I suggest you play it safe and hard reset your router as soon as possible and set it up again from scratch.

[Wireless Router] ASUS router Hard Factory Reset - Method 1 | Official Support | ASUS Global

EDIT: Looking more at your log, that "/jffs/updater" message definitely looks like malware to me. What firmware version are you using?

 

[eunhahaha]

I also found my routers offline this morning and then they back to normal after I made them reset. It seems that many ASUS routers were having this trouble?
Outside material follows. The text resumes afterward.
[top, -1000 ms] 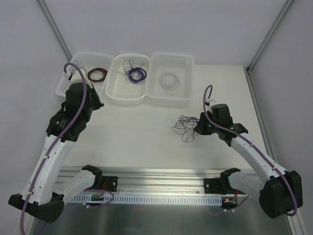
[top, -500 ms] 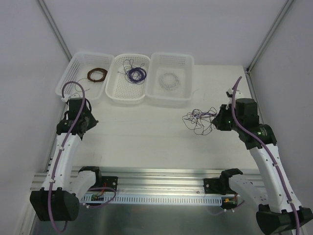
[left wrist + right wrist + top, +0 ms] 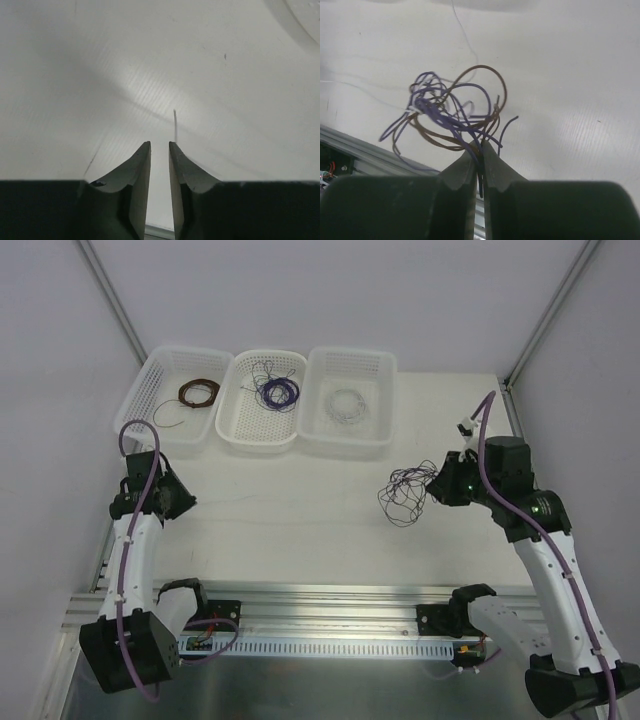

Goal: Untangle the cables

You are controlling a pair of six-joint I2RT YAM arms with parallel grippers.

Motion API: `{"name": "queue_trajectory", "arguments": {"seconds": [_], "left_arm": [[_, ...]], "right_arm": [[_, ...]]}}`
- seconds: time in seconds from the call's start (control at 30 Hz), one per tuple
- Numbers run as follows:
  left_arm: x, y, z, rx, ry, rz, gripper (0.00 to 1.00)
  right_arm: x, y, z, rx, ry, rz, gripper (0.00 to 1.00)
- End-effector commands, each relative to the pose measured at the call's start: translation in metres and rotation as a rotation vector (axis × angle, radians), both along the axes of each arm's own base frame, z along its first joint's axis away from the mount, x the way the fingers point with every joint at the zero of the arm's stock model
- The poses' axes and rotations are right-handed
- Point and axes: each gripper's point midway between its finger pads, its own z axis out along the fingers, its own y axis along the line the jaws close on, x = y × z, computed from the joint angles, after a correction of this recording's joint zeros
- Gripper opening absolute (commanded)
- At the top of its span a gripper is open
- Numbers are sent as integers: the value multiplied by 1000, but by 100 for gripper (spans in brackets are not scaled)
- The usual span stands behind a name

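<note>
The cables [image 3: 408, 492] are a loose tangle of purple and brown strands hanging off the table at the right. My right gripper [image 3: 441, 486] is shut on several of the strands. In the right wrist view the cables [image 3: 447, 112] fan out up and left from the pinched fingertips of the right gripper [image 3: 479, 144]. My left gripper [image 3: 178, 497] is far off at the table's left side. In the left wrist view the left gripper [image 3: 159, 145] has a narrow gap with nothing in it. A thin stray strand [image 3: 175, 125] lies just beyond its right fingertip.
Three white baskets stand in a row at the back. The left basket [image 3: 150, 390] holds a brown coil [image 3: 199, 392], the middle basket [image 3: 236, 425] a purple coil [image 3: 277, 392], the right basket [image 3: 380, 390] a pale coil [image 3: 346, 403]. A metal rail [image 3: 320, 600] runs along the near edge.
My right gripper has carried the tangle up and to the right, off the table. My left arm has drawn back from the left basket toward the table's left near side.
</note>
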Motion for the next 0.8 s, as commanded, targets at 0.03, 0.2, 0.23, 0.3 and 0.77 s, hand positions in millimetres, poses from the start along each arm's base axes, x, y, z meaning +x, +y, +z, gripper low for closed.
{"name": "queue_trajectory", "arguments": {"seconds": [0.03,0.2,0.23,0.3,0.77], "left_arm": [[7,-40,20,-102,-157,-206,31],[-8,-93,38,-195,-248,-415,69],[-12,-101,44,-214,-272,-434,73],[-20,-118,47,-257,-284,-492,82],[-26,-234,62,-425,-294,-735,85]], "right_arm": [[1,34,-21,-14,17,179,10],[-8,81,-77,-29,141,341,28],[-11,82,-91,-31,179,329,35],[-12,82,-102,-47,209,320,48],[5,49,-127,-191,220,175,55]]}}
I would suggest that you refer to this FAQ to make your router hard reset: https://www.asus.com/support/FAQ/1039074/
And remember to save the settings in advance (here: https://www.asus.com/support/FAQ/1001376/). It would save a lot of time from doing all the setting...

Hope it would help.

 

[NoviceNetworker]

There have been other reports of this "out_fd is a pipe" message recently. It's possible that it's malware, particularly if you didn't setup the VPN server (which thankfully isn't working).

I suggest you play it safe and hard reset your router as soon as possible and set it up again from scratch.

[Wireless Router] ASUS router Hard Factory Reset - Method 1 | Official Support | ASUS Global

EDIT: Looking more at your log, that "/jffs/updater" message definitely looks like malware to me. What firmware version are you using?

Thanks. When I logged into the router, it had an older firmware version. I'm now running 3.0.0.4.386_51665-g8072e52. I believe it was running 3.0.0.4.386_49703 - I don't remember exactly what was after the 4, but I remember after the underscore was a 4.

At first I first tried to update the firmware, and when I had it check for updates, it said no update required. I then downloaded the firmware, did the checksum, and tried to manually update, and it would not update. I was in bed and asleep during all the log activity showing the VPN setup attempts, so someone was definitely trying to setup the VPN server. Looking at the log files, it appears they ran the script you referenced multiple times, failing each time before giving up late in the evening.

I think I'm good now running the latest firmware and haven't seen any more unusual activity in the logs.

 

[ColinTaylor]

Make sure you do the hard reset to remove any malware from your router.

 

[cptnoblivious]

Could it be related?

It took 48 hours, but the mystery of the mass Asus router outage is solved

Asus finally responds after being castigated by users.

arstechnica.com

 

[L&LD]

No, that link states a wonky asd file was the culprit for many, this is (possibly) much more malicious.